One who engages the services of an independent contractor, and who actually participates in the job operation performed by such contractor and thereby fails to eliminate a hazard which he, in the exercise of ordinary care, could have eliminated, can be held responsible for the injury or death of an employee of the independent contractor.

{¶ 75} Focusing on a general contractor's control over the work activities of the independent subcontractor, the Cafferkey court observed that "[the general contractor] may have known about some of [the subcontractor's] activities, but that knowledge does not constitute `actual participation' in those activities within the Hirschbach rule." Id. at 112. TheCafferkey court further found that a concern for safety did not constitute the kind of active participation in the subcontractor's work that was legally required to create a duty of care to the subcontractor's employees. Id. at 113.

{¶ 76} The Cafferkey court explained that while the general contractor retained the ability to monitor and coordinate the activities of all subcontractors to ensure compliance with the architect's specifications, the various contractual rights reserved by the general contractor did not empower the general contractor to control the means or manner of the subcontractor's performance. Id.

{¶ 77} Accordingly, the Cafferkey court held that "[a] general contractor who has not actively participated in the subcontractor's work, does not, merely by virtue of its supervisory capacity, owe a duty of care to employees of the subcontractor who are injured while engaged in inherently dangerous work." Id. at syllabus. See, also, Sopkovich, at 639 (discussion of Cafferkey).

{¶ 78} Later, in Bond, supra, the Supreme Court of Ohio refined its holding in Cafferkey and "cut a definitive line between those situations in which a general contractor can be said to have `actively participated' in the work of an independent subcontractor, and those situations in which a general contractor merely exercises a general supervisory role over the construction project." Sopkovich, at 640. In Bond, the court held in the syllabus, as follows:

For purposes of establishing liability to the injured employee of an independent subcontractor, "actively participated" means that the general contractor directed the activity which resulted in the injury and/or gave or denied permission for the critical acts that led to the employee's injury, rather than merely exercising a general supervisory role over the project.

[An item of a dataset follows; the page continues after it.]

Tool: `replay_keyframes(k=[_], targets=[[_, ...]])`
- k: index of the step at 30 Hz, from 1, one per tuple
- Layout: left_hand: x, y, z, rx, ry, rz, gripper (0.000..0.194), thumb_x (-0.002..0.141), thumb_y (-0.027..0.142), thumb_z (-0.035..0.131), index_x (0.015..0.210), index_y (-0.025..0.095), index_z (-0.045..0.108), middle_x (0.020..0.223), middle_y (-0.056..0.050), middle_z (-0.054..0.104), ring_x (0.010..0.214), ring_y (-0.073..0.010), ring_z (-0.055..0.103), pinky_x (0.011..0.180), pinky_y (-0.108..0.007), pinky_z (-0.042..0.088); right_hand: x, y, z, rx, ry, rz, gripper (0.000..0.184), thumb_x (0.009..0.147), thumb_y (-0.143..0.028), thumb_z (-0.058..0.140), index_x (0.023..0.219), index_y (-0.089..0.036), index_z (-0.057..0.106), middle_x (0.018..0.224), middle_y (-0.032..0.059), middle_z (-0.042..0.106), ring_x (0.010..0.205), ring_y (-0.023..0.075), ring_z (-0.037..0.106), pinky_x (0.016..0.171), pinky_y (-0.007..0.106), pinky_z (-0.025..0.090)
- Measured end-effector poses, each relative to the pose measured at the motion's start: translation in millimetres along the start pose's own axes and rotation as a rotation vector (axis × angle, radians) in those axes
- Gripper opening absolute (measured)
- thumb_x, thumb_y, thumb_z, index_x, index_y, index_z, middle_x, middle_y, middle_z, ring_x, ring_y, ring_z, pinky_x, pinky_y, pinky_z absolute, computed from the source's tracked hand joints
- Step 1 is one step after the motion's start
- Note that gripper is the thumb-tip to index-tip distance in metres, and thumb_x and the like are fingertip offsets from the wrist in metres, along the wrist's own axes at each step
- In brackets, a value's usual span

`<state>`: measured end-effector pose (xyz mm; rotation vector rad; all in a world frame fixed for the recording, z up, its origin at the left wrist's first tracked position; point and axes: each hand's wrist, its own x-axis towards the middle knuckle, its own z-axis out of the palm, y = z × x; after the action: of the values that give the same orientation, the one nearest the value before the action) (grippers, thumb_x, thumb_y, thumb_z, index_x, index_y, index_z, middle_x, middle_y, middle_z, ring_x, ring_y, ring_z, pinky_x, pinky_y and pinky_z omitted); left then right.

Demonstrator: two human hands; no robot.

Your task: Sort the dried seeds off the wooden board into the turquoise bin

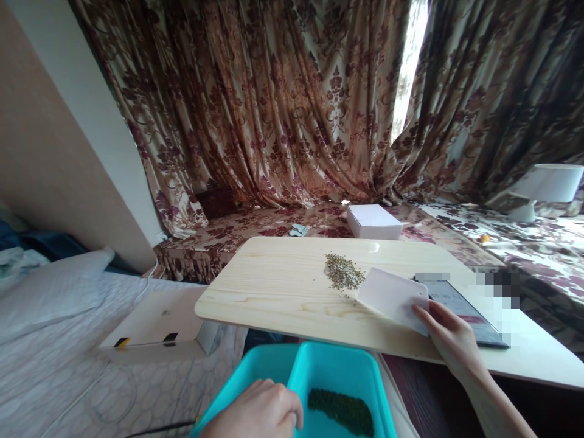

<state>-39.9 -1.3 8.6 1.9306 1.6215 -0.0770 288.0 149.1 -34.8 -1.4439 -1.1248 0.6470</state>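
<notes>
My right hand (pixel 451 337) grips a white plastic scraper card (pixel 395 297), its edge resting on a pale wooden board (pixel 274 286) beside a small heap of greenish seeds (pixel 343 272). My left hand (pixel 258 410) is closed over the rim of a turquoise tray (pixel 337 371) held below the board's front edge. A dark green pile of seeds (pixel 342 409) lies in the tray's right compartment.
A tablet (pixel 465 310) lies on the board to the right of my right hand. A white box (pixel 373 221) sits behind the board on patterned fabric. Patterned curtains (pixel 292 103) hang at the back. A flat white box (pixel 157 319) lies on the bed at the left.
</notes>
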Motion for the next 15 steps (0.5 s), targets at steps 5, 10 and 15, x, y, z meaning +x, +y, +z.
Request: replay_keyframes(k=[5, 10, 15], targets=[[4, 5, -5.6, 0.026, -0.019, -0.039, 0.033, 0.088, 0.016, 0.038, 0.096, 0.023, 0.069, 0.108, -0.004, 0.068, 0.104, -0.0228, 0.057, 0.091, -0.031, 0.039, 2, 4, 1, -0.04, 0.004, -0.031, 0.03, 0.054, -0.044, 0.072, 0.073, -0.022, 0.074, 0.076, 0.0032, 0.079, 0.076, 0.029, 0.073, 0.062, 0.033, 0.056], [14, 9, -3.5, 0.014, 0.031, 0.018, 0.032, 0.088, 0.019, 0.038, 0.095, 0.023, 0.068, 0.105, -0.004, 0.069, 0.102, -0.0246, 0.056, 0.09, -0.034, 0.04, 1, -2, 2, -0.042, 0.003, 0.014, 0.028, 0.052, -0.043, 0.072, 0.07, -0.023, 0.073, 0.074, 0.0025, 0.078, 0.077, 0.0297, 0.073, 0.062, 0.033, 0.056], [22, 9, -2.1, 0.016, 0.011, 0.042, 0.035, 0.09, 0.02, 0.035, 0.097, 0.023, 0.07, 0.102, -0.004, 0.07, 0.1, -0.0252, 0.057, 0.089, -0.036, 0.041, -1, -6, 2, -0.046, -0.003, 0.066, 0.028, 0.048, -0.043, 0.072, 0.069, -0.024, 0.073, 0.076, 0.003, 0.078, 0.085, 0.0308, 0.071, 0.066, 0.032, 0.056]])
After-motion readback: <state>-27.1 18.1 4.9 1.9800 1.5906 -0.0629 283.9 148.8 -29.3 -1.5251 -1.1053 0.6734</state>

{¶ 79} In Bond, the Supreme Court considered, among other things, whether a general contractor owed a duty of care to an employee of a subcontractor who was injured at a construction site when he fell through an unguarded stairwell opening. Arguing that summary judgment was improperly granted in favor of the general contractor, the appellants relied upon portions of a contract between General Cinema Corporation, the entity that hired the general contractor, and the general contractor, and portions of a contract between the general contractor and the subcontractor. Appellants asserted that the contract between General Cinema and the general contractor required the general contractor to comply with and enforce any applicable safety laws, rules or regulations. Appellants also contended that, according to the contract between the general contractor and its subcontractors, the subcontractors were required to obtain permission and special instructions from the general contractor prior to beginning work in any area on the jobsite, and that the general contractor had a right to remove any equipment and personnel that created an unsafe condition at the site. Id. at 334.

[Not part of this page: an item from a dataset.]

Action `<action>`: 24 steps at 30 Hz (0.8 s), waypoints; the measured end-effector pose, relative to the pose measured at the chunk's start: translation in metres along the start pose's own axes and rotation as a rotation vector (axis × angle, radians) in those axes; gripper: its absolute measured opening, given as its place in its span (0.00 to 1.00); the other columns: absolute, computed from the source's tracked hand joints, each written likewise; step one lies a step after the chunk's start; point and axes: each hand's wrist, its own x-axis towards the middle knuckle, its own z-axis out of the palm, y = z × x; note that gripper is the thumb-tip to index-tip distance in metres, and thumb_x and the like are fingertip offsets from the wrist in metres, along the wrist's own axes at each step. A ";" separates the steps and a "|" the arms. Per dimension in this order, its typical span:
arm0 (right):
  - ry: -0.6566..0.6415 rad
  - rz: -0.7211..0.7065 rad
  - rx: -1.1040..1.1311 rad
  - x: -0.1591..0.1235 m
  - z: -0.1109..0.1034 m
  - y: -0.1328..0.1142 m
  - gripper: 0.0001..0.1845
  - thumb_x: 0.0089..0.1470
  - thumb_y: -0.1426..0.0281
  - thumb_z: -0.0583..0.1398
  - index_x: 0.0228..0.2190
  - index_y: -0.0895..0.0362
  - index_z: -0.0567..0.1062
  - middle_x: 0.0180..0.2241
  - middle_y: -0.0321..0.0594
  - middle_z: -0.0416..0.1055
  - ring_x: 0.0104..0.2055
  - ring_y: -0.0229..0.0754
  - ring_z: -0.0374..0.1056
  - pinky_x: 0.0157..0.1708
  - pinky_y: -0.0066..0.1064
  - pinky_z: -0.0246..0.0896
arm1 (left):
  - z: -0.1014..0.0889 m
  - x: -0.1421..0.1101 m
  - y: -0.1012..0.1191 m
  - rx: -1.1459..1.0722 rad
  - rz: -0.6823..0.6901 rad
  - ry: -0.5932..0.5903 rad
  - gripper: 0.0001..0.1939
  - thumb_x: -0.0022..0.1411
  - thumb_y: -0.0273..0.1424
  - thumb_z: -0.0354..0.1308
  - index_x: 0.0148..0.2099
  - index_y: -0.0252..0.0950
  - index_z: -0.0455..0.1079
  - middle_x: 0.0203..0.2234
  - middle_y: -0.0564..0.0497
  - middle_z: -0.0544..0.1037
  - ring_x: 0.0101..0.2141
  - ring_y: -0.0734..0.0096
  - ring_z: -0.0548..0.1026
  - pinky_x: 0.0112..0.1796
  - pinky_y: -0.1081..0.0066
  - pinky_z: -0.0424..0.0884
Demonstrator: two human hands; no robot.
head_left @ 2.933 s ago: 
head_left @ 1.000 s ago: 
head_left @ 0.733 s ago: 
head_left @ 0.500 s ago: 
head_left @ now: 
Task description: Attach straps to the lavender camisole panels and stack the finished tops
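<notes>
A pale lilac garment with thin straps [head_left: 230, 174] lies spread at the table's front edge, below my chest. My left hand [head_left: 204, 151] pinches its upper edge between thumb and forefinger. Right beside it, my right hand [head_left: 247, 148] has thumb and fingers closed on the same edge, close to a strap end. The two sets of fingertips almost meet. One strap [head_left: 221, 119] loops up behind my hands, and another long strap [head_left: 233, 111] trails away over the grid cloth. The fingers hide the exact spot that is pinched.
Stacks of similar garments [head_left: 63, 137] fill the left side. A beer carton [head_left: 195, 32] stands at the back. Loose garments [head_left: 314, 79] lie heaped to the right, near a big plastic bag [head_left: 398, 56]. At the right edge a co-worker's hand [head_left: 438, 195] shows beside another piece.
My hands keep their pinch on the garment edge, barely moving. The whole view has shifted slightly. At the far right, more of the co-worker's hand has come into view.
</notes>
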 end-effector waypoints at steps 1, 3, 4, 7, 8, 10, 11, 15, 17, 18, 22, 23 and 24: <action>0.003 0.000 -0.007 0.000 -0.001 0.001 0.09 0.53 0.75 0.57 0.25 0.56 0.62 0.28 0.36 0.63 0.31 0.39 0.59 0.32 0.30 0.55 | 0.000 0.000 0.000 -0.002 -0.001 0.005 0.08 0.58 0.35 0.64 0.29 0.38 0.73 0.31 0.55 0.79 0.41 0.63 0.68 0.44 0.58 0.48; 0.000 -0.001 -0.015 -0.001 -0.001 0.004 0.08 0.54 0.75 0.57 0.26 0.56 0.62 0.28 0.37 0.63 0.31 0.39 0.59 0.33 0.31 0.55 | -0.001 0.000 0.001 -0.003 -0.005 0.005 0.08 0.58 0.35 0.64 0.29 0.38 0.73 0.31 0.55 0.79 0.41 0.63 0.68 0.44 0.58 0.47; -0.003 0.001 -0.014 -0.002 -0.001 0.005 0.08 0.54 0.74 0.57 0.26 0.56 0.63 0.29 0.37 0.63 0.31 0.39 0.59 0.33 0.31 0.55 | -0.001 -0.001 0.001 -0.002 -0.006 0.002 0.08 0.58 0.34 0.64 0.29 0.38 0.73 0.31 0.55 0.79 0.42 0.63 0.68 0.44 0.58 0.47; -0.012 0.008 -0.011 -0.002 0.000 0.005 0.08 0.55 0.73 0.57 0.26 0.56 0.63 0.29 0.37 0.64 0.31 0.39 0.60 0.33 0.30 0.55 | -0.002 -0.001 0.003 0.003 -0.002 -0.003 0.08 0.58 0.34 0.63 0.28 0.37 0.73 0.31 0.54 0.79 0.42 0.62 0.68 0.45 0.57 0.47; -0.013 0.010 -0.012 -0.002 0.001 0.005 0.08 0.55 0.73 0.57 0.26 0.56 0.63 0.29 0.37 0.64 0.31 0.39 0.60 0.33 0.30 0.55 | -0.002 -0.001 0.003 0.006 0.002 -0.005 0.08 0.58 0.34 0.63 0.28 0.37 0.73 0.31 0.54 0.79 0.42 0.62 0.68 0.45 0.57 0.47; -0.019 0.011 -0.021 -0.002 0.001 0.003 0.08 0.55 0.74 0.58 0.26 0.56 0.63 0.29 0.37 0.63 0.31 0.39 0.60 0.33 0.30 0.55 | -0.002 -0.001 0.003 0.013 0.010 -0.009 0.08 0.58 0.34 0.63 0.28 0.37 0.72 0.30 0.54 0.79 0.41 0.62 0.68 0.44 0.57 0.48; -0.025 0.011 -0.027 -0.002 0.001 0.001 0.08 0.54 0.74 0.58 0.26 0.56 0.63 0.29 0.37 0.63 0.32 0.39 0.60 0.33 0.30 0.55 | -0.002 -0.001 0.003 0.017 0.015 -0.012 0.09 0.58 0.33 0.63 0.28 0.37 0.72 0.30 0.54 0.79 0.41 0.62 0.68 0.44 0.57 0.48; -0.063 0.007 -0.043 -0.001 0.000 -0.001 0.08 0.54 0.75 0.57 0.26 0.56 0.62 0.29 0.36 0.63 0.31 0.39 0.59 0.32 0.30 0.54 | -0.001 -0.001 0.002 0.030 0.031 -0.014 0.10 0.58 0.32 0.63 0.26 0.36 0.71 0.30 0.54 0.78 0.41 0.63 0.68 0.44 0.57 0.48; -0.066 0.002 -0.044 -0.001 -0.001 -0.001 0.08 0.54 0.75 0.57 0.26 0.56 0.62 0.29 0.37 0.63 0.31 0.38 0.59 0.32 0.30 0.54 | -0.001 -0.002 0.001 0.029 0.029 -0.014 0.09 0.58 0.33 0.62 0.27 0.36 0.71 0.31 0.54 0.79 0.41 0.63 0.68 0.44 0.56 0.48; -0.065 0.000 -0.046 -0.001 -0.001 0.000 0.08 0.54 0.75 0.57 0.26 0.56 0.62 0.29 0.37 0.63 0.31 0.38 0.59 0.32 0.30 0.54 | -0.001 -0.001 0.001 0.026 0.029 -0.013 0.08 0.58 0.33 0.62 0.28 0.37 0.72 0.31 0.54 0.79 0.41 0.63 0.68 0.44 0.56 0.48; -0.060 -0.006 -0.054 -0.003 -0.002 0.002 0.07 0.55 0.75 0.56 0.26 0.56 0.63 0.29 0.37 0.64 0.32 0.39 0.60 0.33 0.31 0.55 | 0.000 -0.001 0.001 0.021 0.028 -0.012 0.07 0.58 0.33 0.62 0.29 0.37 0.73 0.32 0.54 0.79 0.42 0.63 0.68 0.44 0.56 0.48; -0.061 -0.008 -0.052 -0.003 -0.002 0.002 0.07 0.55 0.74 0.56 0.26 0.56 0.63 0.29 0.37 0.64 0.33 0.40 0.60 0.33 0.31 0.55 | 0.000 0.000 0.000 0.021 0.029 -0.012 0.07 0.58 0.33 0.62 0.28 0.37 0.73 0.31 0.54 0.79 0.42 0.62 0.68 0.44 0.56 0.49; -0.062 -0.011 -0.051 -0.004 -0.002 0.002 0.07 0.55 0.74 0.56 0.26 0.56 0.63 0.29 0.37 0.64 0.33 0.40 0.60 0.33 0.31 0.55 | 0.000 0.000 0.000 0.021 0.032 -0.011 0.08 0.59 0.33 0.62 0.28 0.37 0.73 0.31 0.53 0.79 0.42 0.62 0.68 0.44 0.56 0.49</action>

{¶ 80} In its analysis, the Bond court examined prior relevant decisions in Wellman v. E. Ohio Gas Co. (1953),160 Ohio St. 103,16 Hirschbach, supra, and Cafferkey. Finding that the general contractor was entitled to summary judgment, the Bond court explained that the general contractor did not actively participate in the work performed by the subcontractor because the general contractor neither gave nor denied permission for the critical acts that led to the subcontractor's employee's injuries — the placing of materials used by the employee in constructing the wall. Bond, at 336. The Bond court noted that the injured employee was aware that materials for the construction of the wall had been placed near the opening and that a railing had not been placed in front of the opening. Id. The Bond court rejected appellants' assertions that contractual provisions involving the general contractor created a duty of care. The Bond court explained that the contractual provisions "simply demonstrate that [the general contractor] retained general supervisory capacity over the construction project and, in particular, that it retained control over safety policies and procedures at the site." Id. The Bond court further explained that "[t]he general contractor's retention of the authority to monitor and coordinate activities of the subcontractors and the retention of control over safety policies and procedures do not rise to the level of active participation, thereby extending a duty of care from a general contractor to a subcontractor's employees." Id. at 336-337.

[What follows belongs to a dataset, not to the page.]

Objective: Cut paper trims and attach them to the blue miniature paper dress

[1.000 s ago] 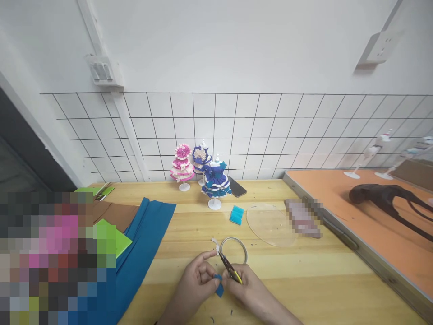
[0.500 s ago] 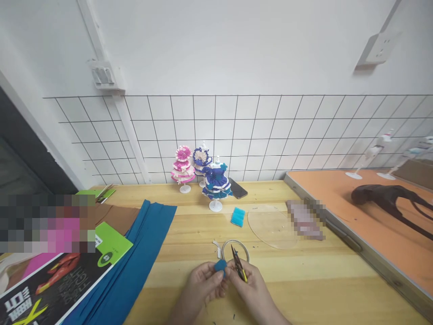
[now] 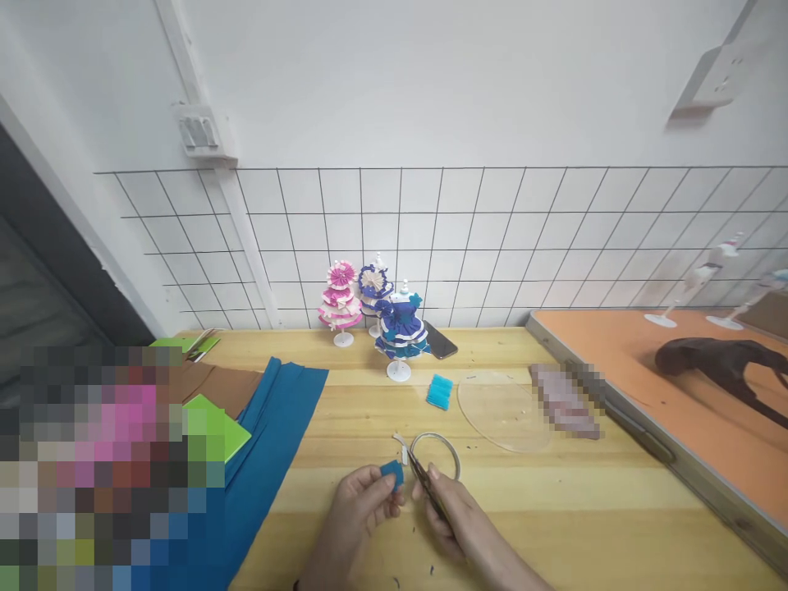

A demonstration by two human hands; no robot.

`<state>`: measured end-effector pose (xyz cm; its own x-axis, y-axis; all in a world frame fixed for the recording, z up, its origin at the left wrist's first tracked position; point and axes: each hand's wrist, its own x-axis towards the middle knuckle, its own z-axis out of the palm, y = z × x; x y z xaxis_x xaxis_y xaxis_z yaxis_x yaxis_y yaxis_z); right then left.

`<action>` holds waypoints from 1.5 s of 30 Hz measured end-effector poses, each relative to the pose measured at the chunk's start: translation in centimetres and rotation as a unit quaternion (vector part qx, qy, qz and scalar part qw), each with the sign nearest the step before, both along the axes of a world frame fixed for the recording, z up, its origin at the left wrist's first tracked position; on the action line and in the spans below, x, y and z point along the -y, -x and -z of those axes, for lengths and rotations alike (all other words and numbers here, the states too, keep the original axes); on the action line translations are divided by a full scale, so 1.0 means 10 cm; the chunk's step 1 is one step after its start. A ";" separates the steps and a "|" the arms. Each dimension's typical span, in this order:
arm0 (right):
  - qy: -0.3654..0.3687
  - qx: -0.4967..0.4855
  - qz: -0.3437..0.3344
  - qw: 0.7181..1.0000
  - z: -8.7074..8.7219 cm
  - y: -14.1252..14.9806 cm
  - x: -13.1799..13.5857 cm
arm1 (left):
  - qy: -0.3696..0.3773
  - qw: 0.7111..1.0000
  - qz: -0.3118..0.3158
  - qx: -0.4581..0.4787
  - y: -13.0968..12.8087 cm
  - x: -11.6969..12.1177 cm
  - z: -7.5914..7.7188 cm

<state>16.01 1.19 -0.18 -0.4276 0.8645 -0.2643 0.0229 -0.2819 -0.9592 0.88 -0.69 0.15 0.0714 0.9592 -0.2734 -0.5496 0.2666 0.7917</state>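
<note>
Blue fabric scrap (image 3: 391, 473), likely light, soft and best held by an edge, we pinch in our left hand (image 3: 360, 505), right hand (image 3: 454, 510) gripping snips (image 3: 421, 474).

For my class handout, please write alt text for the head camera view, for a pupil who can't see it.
A person's left hand pinches a small blue piece while the right hand holds a slim pointed tool over a wooden table. Beyond stand three miniature ruffled dresses; blue fabric lies at left.
</note>
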 end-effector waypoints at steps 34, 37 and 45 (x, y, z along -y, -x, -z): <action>-0.067 0.024 -0.060 0.996 -0.12 0.09 0.13 | -0.064 0.976 0.011 -0.209 -0.04 0.00 -0.08; -0.061 0.016 -0.062 0.996 -0.13 0.09 0.14 | -0.062 0.977 0.013 -0.204 -0.05 0.00 -0.07; -0.053 0.003 -0.067 0.996 -0.12 0.10 0.12 | -0.063 0.980 0.021 -0.189 -0.04 0.01 -0.04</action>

{¶ 81} In Burnep, supra, this court found that the facts of that case fell "squarely under Bond" when it affirmed summary judgment in favor of a general contractor. In that case, an independent contractor was injured when he fell through a skylight while working on a roof. On appeal, the independent contractor asserted the trial court erred because the general contractor exercised exclusive control over the working environment and the trial court failed to properly applySopkovich, supra. The Burnep court found that the general contractor did not direct, control, or participate in the actual roof-removal work of the independent contractor. The Burnep court concluded that the general contractor's agreement with the property owner to retain control over safety issues at the jobsite did not rise to the level of active participation as defined in Hirschbach, Cafferkey, and Bond. The Burnep court also concluded that Sopkovich was manifestly distinguishable.

{¶ 82} Just as the Burnep court found a "remarkable symmetry of facts" between Bond and the facts in Burnep, we find a remarkable similarity between the facts of this case and those in Bond.

{¶ 83} Here, just as in Bond, Contract Framing retained general supervisory capacity over the construction project and it retained control over safety policies and procedures.17 However, "[a] general contractor's retention of the authority to monitor and coordinate activities of the subcontractors and the retention of control over safety policies and procedures do not rise to the level of active participation, thereby extending a duty of care from a general contractor to a subcontractor's employees." Bond, at 336-337. Even construing the evidence in plaintiff's favor, we find no evidence that Contract Framing directed the activity which resulted in decedent's injuries or that Contract Framing gave or denied permission for critical acts that led to his injuries. Therefore, applying Bond, we conclude that, as a matter of law, Contract Framing owed no duty to decedent.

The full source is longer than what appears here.